Web Scraping for Business Intelligence
Web scraping automates the collection of publicly available data from websites. When done ethically and legally, it's a powerful tool for competitive intelligence, market research, and data enrichment.
Ethical Considerations
- Respect robots.txt directives
- Don't overload servers
- Comply with terms of service
- Don't scrape personal data without consent
- Check legal requirements in your jurisdiction
The Python Stack
import requests
from bs4 import BeautifulSoup
import time
from urllib.parse import urljoin
class Scraper:
def __init__(self, base_url, delay=1):
self.base_url = base_url
self.delay = delay
self.session = requests.Session()
self.session.headers.update({
'User-Agent': 'Mozilla/5.0 (compatible; DataBot/1.0)'
})
def get_page(self, url):
"""Fetch page with rate limiting."""
time.sleep(self.delay)
response = self.session.get(url)
response.raise_for_status()
return BeautifulSoup(response.text, 'html.parser')
def extract_data(self, soup):
"""Override in subclass."""
raise NotImplementedError
Handling Dynamic Content
from playwright.sync_api import sync_playwright
def scrape_dynamic_page(url):
"""For JavaScript-rendered content."""
with sync_playwright() as p:
browser = p.chromium.launch()
page = browser.new_page()
page.goto(url)
# Wait for content to load
page.wait_for_selector('.product-list')
# Extract data
products = page.query_selector_all('.product')
data = []
for product in products:
data.append({
'name': product.query_selector('.name').text_content(),
'price': product.query_selector('.price').text_content()
})
browser.close()
return data
Data Pipeline Integration
import pandas as pd
from datetime import datetime
def scraping_pipeline():
"""Full scraping workflow."""
# 1. Collect data
scraper = ProductScraper(BASE_URL)
raw_data = scraper.scrape_all_pages()
# 2. Clean and transform
df = pd.DataFrame(raw_data)
df['price'] = df['price'].str.replace('$', '').astype(float)

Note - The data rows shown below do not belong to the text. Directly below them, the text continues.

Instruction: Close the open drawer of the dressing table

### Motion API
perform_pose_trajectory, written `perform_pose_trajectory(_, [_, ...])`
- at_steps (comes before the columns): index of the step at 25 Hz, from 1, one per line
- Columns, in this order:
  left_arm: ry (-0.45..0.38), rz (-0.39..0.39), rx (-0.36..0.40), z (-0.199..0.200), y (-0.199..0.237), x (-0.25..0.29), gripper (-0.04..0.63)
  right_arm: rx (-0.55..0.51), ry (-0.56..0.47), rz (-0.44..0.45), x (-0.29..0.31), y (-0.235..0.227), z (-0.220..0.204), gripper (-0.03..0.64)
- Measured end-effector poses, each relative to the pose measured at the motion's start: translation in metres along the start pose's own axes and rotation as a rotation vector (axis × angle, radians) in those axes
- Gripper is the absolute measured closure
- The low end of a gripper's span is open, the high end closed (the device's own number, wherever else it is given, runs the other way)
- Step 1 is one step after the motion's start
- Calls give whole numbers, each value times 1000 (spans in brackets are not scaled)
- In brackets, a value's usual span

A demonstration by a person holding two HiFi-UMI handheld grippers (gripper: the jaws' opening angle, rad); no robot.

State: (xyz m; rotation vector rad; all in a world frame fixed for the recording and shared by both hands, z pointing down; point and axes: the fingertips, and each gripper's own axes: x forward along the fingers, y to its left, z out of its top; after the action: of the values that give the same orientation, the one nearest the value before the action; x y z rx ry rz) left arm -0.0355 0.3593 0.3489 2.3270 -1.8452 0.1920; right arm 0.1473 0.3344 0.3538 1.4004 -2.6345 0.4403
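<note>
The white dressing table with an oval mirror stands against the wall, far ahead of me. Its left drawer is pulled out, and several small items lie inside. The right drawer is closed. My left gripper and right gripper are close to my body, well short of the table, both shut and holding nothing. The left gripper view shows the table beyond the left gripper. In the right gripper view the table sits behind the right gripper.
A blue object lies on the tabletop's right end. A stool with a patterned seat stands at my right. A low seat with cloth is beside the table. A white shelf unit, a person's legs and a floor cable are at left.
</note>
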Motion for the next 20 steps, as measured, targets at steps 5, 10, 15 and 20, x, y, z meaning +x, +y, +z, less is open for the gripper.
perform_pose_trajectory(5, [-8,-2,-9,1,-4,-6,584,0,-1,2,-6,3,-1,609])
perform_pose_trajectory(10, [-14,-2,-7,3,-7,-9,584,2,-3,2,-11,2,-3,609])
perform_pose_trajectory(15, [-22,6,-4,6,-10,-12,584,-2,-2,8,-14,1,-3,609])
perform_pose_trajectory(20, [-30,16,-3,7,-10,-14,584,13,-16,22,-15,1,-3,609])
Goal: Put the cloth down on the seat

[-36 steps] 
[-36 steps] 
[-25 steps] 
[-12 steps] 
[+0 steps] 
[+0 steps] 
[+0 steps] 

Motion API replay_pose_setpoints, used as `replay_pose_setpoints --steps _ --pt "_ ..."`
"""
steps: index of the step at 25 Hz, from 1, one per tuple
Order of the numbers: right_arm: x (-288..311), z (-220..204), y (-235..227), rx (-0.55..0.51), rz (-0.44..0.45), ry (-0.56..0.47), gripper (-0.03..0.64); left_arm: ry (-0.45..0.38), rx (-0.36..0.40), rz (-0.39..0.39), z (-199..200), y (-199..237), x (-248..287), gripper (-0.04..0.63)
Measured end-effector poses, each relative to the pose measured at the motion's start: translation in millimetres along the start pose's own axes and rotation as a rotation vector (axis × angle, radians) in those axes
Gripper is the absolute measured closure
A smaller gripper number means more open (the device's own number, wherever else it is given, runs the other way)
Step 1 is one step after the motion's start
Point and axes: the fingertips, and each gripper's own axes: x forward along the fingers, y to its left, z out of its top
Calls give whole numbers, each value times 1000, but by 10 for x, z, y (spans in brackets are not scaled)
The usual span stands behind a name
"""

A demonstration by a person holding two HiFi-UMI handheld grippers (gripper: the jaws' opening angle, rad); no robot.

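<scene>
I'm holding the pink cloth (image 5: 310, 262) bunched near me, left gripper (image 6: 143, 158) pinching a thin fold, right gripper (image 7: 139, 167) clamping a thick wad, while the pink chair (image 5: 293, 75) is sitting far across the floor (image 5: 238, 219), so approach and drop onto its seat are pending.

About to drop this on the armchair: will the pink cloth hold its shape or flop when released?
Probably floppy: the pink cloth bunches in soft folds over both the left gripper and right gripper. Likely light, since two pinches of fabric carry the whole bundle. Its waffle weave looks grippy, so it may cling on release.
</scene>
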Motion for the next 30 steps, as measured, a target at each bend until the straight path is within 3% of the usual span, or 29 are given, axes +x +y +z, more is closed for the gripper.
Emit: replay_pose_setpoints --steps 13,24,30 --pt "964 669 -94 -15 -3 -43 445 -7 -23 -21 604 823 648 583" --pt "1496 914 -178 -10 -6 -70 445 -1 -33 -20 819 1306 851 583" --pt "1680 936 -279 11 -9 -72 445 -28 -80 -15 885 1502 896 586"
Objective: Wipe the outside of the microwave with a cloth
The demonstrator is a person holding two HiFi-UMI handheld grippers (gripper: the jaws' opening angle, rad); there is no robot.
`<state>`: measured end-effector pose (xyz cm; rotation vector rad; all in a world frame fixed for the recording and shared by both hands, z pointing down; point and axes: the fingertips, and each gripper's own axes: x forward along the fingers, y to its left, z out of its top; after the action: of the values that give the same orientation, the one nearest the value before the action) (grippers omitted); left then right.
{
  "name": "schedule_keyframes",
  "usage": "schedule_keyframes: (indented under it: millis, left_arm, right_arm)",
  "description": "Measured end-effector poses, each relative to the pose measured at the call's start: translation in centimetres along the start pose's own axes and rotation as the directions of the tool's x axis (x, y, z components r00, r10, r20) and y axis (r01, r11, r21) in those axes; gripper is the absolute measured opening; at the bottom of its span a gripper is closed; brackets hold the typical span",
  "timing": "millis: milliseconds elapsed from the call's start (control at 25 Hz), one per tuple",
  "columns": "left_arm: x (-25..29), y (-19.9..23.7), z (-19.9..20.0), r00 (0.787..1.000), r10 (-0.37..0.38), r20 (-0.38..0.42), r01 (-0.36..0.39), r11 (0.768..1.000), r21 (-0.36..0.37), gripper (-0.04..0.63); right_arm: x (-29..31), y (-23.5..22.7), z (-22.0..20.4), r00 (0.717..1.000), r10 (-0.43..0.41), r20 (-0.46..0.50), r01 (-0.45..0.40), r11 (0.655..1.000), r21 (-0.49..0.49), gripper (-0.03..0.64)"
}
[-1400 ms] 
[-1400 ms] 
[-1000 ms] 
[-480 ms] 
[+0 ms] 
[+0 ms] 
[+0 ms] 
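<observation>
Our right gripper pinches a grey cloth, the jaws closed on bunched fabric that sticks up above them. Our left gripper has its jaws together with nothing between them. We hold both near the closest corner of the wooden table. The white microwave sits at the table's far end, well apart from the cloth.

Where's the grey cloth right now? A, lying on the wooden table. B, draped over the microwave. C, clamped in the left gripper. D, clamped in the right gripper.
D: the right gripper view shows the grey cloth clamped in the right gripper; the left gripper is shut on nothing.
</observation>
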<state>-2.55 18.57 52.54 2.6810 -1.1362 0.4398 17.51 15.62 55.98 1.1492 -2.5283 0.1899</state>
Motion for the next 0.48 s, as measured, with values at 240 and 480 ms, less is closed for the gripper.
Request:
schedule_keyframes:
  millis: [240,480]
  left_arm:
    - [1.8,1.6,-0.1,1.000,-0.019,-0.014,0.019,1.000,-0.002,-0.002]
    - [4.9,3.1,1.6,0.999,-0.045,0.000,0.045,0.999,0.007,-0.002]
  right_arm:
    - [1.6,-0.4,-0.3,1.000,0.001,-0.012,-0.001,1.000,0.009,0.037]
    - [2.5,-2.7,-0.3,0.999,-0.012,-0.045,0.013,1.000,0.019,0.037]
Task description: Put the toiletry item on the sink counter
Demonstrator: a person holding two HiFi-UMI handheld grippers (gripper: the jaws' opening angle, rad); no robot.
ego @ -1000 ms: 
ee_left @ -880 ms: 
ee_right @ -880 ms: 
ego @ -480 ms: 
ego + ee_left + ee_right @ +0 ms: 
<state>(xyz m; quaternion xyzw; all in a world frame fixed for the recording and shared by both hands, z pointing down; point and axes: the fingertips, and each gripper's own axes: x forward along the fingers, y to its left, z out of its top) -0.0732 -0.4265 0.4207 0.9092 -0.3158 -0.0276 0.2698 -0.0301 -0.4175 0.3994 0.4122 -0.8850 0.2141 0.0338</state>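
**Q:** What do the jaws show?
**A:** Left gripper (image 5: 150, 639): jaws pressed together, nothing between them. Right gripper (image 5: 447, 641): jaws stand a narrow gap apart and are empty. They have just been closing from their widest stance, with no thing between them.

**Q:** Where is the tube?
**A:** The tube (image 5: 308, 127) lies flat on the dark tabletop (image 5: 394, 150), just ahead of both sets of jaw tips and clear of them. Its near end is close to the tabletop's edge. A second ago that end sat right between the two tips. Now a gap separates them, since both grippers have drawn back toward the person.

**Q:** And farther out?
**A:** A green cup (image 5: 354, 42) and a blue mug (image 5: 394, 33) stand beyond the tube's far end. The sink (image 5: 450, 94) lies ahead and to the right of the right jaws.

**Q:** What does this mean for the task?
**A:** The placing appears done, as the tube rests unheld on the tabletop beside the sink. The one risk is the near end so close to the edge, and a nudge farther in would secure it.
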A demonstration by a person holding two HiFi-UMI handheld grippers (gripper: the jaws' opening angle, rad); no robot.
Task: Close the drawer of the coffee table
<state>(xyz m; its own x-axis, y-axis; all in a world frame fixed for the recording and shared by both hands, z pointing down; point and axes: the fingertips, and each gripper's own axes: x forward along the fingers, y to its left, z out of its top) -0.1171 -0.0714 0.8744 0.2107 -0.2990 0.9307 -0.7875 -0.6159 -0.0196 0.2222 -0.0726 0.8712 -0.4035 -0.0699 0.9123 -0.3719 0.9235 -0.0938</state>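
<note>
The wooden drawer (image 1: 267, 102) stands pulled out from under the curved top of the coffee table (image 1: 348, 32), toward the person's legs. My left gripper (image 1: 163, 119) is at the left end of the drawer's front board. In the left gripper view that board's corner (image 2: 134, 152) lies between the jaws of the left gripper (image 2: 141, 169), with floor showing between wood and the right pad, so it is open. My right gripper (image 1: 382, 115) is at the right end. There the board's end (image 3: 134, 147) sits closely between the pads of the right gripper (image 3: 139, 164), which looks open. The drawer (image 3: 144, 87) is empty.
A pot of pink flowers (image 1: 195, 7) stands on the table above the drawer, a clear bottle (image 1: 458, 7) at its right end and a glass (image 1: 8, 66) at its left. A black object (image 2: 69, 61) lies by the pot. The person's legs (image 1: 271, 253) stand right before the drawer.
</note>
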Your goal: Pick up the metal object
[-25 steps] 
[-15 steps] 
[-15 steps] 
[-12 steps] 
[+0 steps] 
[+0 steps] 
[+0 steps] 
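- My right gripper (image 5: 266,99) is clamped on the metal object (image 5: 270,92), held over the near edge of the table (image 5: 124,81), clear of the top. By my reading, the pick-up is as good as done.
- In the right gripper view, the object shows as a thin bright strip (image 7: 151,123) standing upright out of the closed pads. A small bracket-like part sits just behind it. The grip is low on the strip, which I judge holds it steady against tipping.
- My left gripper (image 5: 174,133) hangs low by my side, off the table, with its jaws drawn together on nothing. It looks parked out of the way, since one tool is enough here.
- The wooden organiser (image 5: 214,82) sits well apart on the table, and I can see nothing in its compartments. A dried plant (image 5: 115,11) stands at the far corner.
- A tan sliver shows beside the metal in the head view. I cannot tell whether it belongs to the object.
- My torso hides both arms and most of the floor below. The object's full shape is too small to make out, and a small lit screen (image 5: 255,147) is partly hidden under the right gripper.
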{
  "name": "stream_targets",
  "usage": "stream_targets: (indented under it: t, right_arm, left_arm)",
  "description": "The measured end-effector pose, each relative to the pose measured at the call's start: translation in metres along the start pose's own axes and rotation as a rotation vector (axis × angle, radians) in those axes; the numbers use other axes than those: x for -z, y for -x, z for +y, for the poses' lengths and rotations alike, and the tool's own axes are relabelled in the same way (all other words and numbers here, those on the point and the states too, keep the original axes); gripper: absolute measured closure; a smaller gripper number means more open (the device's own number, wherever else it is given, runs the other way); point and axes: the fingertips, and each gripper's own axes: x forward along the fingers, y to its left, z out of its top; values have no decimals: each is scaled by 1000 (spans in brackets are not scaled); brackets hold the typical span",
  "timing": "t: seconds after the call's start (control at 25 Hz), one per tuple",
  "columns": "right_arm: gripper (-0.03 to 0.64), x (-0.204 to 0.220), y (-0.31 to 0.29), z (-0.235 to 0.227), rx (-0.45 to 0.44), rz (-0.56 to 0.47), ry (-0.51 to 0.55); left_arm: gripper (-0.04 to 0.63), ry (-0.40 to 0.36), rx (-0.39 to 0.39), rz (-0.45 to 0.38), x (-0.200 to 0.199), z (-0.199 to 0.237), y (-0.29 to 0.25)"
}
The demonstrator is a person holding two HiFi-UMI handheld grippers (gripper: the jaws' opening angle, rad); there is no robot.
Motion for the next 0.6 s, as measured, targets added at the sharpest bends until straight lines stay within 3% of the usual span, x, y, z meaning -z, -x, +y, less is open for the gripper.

df['scrape_date'] = datetime.now()
# 3. Store
df.to_parquet(f'data/products_{datetime.now():%Y%m%d}.parquet')
# 4. Incremental updates
update_database(df)
return df
Error Handling
from tenacity import retry, stop_after_attempt, wait_exponential
@retry(
stop=stop_after_attempt(3),
wait=wait_exponential(multiplier=1, min=4, max=10)
)
def fetch_with_retry(url):
"""Retry with exponential backoff."""
response = requests.get(url, timeout=30)
response.raise_for_status()
return response
def robust_scrape(urls):
"""Handle failures gracefully."""
results = []
failures = []
for url in urls:
try:
data = fetch_with_retry(url)
results.append(parse_data(data))
except Exception as e:
failures.append({'url': url, 'error': str(e)})
continue
log_failures(failures)
return results
Common Use Cases
- Price monitoring: Track competitor pricing
- Lead generation: Collect business directories
- Market research: Product availability and reviews
- News aggregation: Industry news monitoring
Web scraping is a means to an end. Focus on the business value of the data you're collecting.